WHAT TO WORK ON:
Repeat the first line of the listing and each line after it, exactly, through the line containing "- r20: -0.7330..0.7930".

DATA TO USE:
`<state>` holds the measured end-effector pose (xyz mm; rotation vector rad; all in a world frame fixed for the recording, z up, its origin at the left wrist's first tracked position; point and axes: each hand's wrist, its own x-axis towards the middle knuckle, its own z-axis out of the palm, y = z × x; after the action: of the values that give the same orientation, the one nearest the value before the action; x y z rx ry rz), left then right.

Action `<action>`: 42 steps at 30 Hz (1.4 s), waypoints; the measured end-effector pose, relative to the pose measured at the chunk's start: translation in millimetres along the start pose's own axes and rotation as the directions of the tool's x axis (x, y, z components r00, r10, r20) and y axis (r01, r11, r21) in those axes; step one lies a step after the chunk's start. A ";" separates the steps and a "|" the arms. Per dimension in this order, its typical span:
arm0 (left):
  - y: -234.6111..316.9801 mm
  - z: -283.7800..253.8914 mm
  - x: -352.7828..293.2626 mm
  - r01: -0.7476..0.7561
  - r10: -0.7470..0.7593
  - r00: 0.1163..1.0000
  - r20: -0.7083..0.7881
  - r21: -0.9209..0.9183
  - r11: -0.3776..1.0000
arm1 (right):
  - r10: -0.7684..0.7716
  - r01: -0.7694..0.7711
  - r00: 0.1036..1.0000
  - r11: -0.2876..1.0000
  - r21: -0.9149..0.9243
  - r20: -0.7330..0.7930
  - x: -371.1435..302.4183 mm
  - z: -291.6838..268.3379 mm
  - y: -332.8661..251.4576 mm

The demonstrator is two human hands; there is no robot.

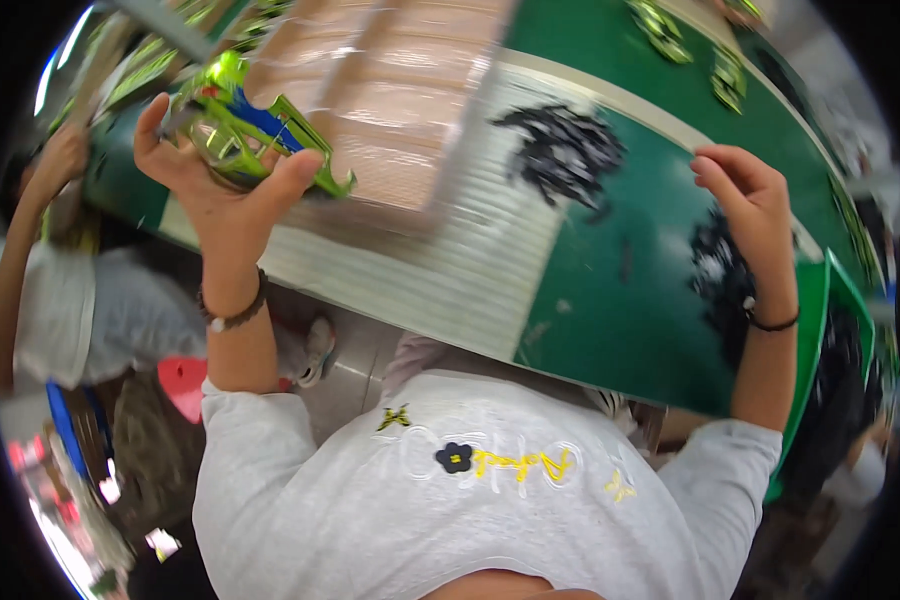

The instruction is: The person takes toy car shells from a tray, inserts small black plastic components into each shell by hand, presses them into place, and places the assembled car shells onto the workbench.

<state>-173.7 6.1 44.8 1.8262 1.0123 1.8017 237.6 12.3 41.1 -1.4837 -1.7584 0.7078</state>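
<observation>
At the upper left, my left hand [232, 205] grips a shiny lime-green toy car body [260, 122] with blue on it, thumb on the near side and fingers spread around the other. It is held up beside a tan compartment tray [395, 90] with a glossy clear covering. My right hand [760, 205] is raised at the right, its thumb and fingertips drawn together; anything between them is too small to make out. Just below that hand lies a heap of small black parts [715, 265]. A second pile of black parts [567, 155] spreads over the middle of the table.
The green table [610, 320] has a pale ribbed strip [490, 240] across it. Beyond a raised edge, several green toy cars [728, 78] lie on a green surface. A green bin [810, 370] with dark contents stands at the right. Another person's hand [65, 155] works at the left.
</observation>
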 end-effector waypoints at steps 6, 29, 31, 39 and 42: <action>24.1 125.4 -7.9 0.570 -0.136 0.788 0.600 -0.629 0.529 | 0.071 -0.072 0.987 0.997 -0.007 -0.141 -53.0 -31.0 35.0; 0.9 199.1 -44.7 0.864 -0.365 0.345 0.865 -0.444 -0.237 | -0.193 0.181 0.980 0.964 -0.194 -0.046 -65.3 -13.6 29.8; 0.1 200.1 -45.3 0.874 -0.360 0.376 0.854 -0.456 -0.168 | -0.226 0.239 0.971 0.901 -0.362 0.078 -66.6 -3.1 27.1; -1.5 198.3 -46.1 0.875 -0.442 0.370 0.817 -0.466 -0.129 | -0.333 0.336 0.940 0.854 -0.398 0.079 -69.7 10.9 27.4; -1.4 199.4 -47.5 0.874 -0.412 0.383 0.827 -0.469 -0.128 | -0.326 0.368 0.930 0.840 -0.400 0.172 -70.5 14.3 27.5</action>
<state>23.6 15.9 -10.1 0.5256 0.3499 0.7572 247.9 -51.2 -1.3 -1.3512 -2.2893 0.2119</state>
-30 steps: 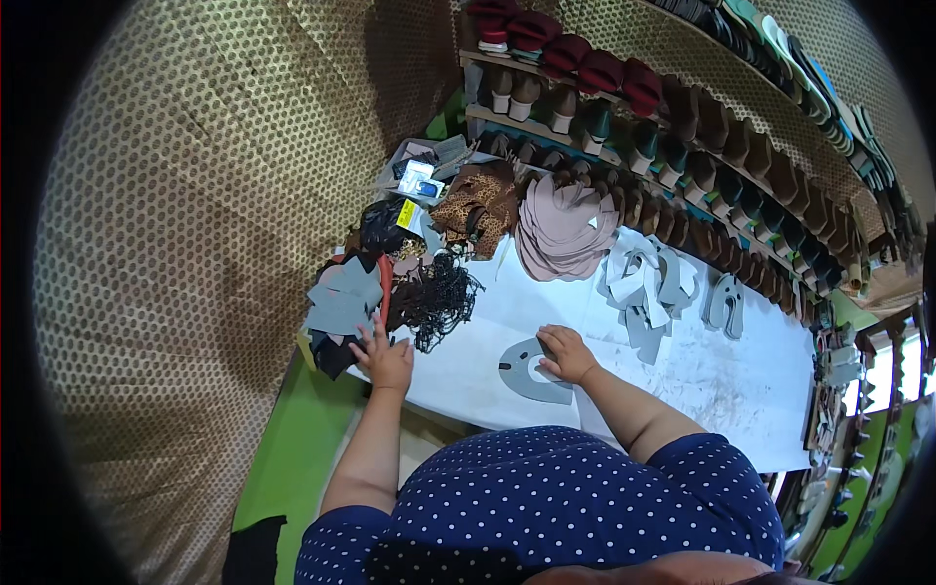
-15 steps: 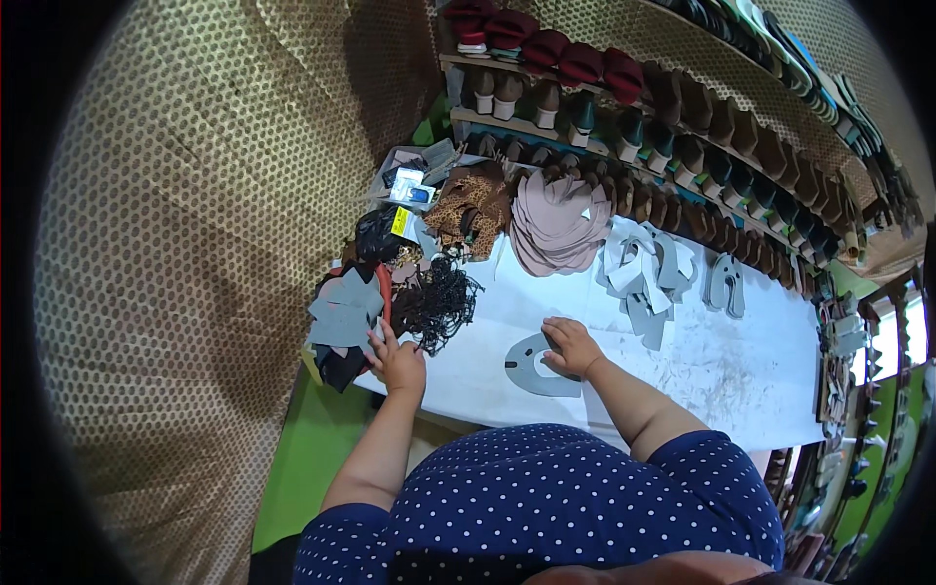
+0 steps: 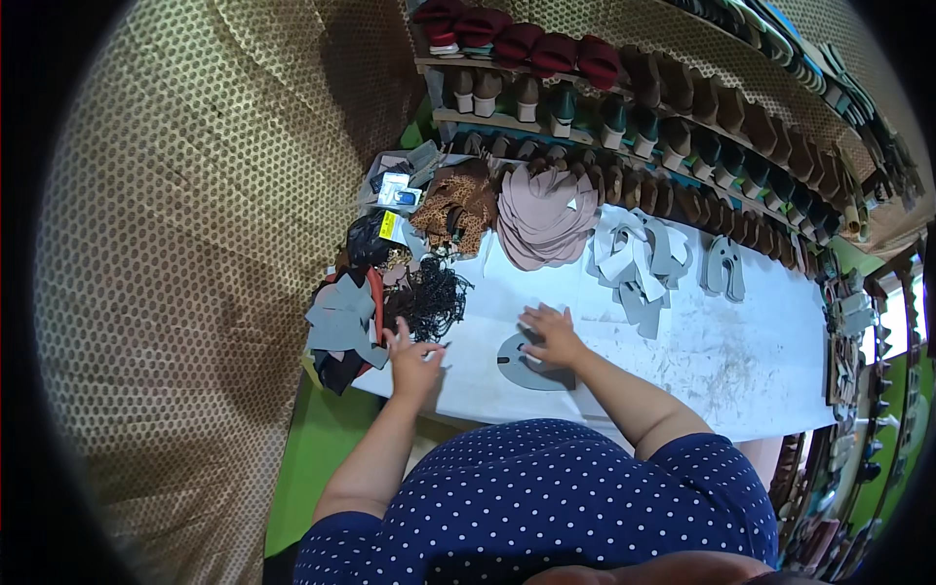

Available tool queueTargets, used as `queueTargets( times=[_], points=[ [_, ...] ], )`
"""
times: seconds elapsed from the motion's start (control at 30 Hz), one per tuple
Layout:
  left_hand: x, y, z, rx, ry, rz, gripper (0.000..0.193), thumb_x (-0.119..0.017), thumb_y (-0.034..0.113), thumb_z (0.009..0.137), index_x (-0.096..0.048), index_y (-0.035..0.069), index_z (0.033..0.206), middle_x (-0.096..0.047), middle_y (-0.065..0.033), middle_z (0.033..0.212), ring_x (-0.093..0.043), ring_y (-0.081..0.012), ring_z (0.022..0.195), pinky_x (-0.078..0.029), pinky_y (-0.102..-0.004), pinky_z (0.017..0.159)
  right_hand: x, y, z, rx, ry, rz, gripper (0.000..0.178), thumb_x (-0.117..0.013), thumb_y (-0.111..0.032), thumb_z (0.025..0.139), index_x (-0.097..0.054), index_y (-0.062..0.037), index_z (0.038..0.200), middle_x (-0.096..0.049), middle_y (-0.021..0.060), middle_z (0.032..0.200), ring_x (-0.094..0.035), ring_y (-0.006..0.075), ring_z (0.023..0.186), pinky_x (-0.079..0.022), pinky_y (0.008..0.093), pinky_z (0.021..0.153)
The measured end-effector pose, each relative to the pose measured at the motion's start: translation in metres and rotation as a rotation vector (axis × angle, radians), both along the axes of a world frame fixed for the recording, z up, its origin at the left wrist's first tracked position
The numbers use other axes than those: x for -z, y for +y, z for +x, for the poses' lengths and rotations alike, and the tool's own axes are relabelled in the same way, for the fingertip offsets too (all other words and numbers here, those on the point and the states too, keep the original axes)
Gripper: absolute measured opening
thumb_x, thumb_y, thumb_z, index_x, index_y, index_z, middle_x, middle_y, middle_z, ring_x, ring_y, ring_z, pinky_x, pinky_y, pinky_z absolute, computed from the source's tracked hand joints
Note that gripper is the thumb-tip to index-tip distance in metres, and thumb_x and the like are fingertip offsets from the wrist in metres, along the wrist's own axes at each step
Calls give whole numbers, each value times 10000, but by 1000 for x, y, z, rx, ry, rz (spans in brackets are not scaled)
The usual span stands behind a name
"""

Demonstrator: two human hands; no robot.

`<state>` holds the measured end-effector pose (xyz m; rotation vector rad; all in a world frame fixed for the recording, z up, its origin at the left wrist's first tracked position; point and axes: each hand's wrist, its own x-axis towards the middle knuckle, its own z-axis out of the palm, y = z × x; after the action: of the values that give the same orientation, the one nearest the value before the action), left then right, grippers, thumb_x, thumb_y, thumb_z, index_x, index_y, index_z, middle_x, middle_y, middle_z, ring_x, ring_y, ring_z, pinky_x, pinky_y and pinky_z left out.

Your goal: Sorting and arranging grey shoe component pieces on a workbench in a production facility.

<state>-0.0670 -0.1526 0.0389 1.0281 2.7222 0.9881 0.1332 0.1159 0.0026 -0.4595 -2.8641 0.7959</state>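
A grey horseshoe-shaped cut piece [image 3: 515, 370] with a small dark slot lies flat near the front edge of the table. Across its far and right part rests my right hand [image 3: 556, 339], fingers spread, hiding some of it. My left hand [image 3: 415, 372] is to the left of that piece, over the table by the pile of scraps. Its thumb and a finger pinch a small dark bit [image 3: 446, 345], too small to name, while another finger points up. Grey scraps [image 3: 343, 314] and a tangle of black braided cords [image 3: 433, 300] lie just beyond my left hand.
Behind are a leopard-print bundle [image 3: 458, 200], a stack of pinkish cut pieces [image 3: 541, 224], white and grey cut pieces [image 3: 639, 258], and grey horseshoe pieces [image 3: 722, 268]. Shelves of shoes [image 3: 614, 122] line the back. A patterned curtain [image 3: 185, 244] hangs at left.
My left hand has moved right, away from the grey scraps, and now pinches a small dark bit. My right hand's fingers have spread over the horseshoe piece. The view has shifted slightly.
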Motion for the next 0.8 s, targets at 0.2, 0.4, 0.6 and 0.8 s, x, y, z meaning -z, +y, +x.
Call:
queueTargets(
  times=[0.2,0.4,0.6,0.8],
  points=[
    [5,41,49,180,-267,76,131,-833,251,790,-818,215,915,-276,-297,1599,-143,-555,1492,-251,-518,1201,-30,-48,-14,-74,6,-342,434,-733,-420,851,-725,-213,1233,-698,99,1214,-600,318,1192,-291,658,1113],
    [20,56,62,389,-243,-180,441,-792,324,833,-718,207,1252,-115,-277,1656,-35,-527,1519,-202,-541,1208,-10,-42,3,104,-10,-581,255,-698,-358,885,-810,-145,967,-723,111,785,-678,298,805,-482,456,861],
    [16,53,65,664,-116,-719,1025,-629,573,883,-97,112,1627,36,-221,1684,58,-454,1543,-29,-663,1183,0,-26,14,106,174,89,166,-717,-311,832,-799,-222,946,-730,-15,814,-640,214,827,-436,472,986],
    [26,55,67,693,-96,-795,1045,-587,615,894,-45,107,1629,44,-183,1693,83,-409,1552,13,-635,1195,23,-39,27,-206,298,363,188,-718,-255,823,-769,-246,1004,-712,-89,912,-610,142,895,-388,551,1047]
  ],
)
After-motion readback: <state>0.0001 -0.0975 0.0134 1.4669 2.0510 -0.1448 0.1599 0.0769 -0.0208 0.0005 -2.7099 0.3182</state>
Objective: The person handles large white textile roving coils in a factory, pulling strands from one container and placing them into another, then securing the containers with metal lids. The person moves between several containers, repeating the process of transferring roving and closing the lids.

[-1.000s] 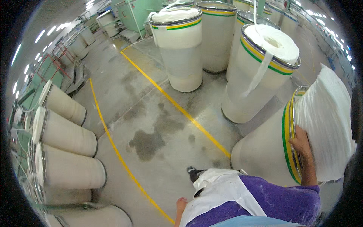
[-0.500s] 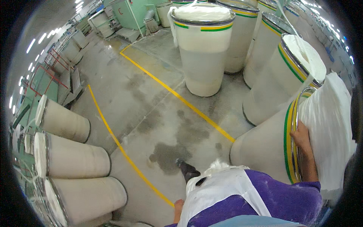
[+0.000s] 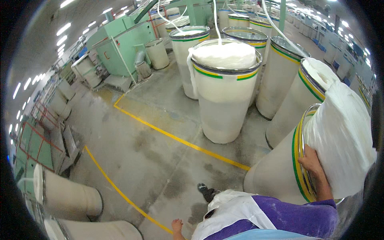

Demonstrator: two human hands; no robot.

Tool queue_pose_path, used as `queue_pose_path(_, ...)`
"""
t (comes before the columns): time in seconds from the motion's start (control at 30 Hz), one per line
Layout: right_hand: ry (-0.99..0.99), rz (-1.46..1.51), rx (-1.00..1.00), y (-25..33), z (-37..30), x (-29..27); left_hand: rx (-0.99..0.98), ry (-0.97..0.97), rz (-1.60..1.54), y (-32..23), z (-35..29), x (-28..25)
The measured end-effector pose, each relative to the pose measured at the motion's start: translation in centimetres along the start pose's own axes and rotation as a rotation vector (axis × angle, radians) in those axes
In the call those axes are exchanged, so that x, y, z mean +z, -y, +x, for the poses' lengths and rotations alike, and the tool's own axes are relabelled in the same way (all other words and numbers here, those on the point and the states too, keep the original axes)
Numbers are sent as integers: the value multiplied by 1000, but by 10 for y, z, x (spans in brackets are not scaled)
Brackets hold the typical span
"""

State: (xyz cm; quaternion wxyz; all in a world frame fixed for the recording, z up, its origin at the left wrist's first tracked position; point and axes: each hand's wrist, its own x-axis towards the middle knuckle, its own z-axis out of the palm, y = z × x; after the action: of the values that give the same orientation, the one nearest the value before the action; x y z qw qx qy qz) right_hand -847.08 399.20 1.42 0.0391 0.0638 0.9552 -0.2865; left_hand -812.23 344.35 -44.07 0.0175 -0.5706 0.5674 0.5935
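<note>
My right hand [image 3: 312, 161] is closed on the metal rim of a tall white sliver can [image 3: 274, 166] at the right, which has green and yellow bands. The can leans in the view, and a thick mound of white fibre sliver [image 3: 340, 130] bulges over its top, beside my fingers and forearm. At the bottom edge my left hand [image 3: 177, 225] hangs low over the floor, its fingers loosely bent and apart, with nothing in it. Just ahead stands another sliver can [image 3: 224, 100], heaped with white sliver [image 3: 226, 55].
More banded cans [image 3: 282, 80] stand close together at the right and back. White cans [image 3: 72, 196] line the lower left. Yellow lines [image 3: 180, 140] mark the damp grey floor [image 3: 132, 160]. Green machines [image 3: 114, 58] and a grey step [image 3: 120, 82] are at the far left.
The view has tilted up and forward, showing more machines and cans behind. The nearer cans at left have slid lower. My right hand keeps its hold on the can's rim.
</note>
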Motion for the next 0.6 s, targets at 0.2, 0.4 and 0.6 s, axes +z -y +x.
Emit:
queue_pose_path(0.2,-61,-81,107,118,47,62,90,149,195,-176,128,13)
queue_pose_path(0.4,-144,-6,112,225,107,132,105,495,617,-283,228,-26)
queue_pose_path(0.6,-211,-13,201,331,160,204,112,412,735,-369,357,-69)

TASK ANSWER:
`<state>` holds the measured end-effector pose (xyz mm; rotation vector rad; all in a world frame fixed for the recording, z up, its origin at the left wrist's first tracked position; point and axes: each hand's wrist, its own x-axis towards the middle knuckle, its own z-axis out of the palm, y = z × x; after the action: of the values that give the same orientation, the one nearest the value before the action; x y z rx ry rz), left then right.

Action `<action>`: 42 steps at 30 Hz (1.4 s), waypoints; the measured end-effector pose, relative to the pose measured at the chunk's start: translation in millimetres along the start pose's own axes and rotation as the directions of the tool's x axis (x, y, z components r00, r10, r20) and y axis (r01, r11, r21) in those axes; step one lies a step after the chunk's start. A ";" separates the steps and a "|" the arms. Per dimension in this order, its typical span:
arm0 (left):
  - y: -234.6111..316.9801 mm
  - z: -283.7800..253.8914 mm
  - x: -352.7828..293.2626 mm
  - r01: -0.7476..0.7561
  - r10: -0.7470..0.7593
  - r00: 0.1163..1.0000
  - r20: -0.7083..0.7881
  - r21: -0.9209..0.9183
  - r11: -0.3776..1.0000
arm1 (right):
  - r10: -0.7684..0.7716
  - r01: -0.7694..0.7711
  - r00: 0.1036..1.0000
  - r11: -0.2876..1.0000
  - r21: -0.9149..0.9243
  - r20: -0.7330..0.7930

This exercise requires no additional answer.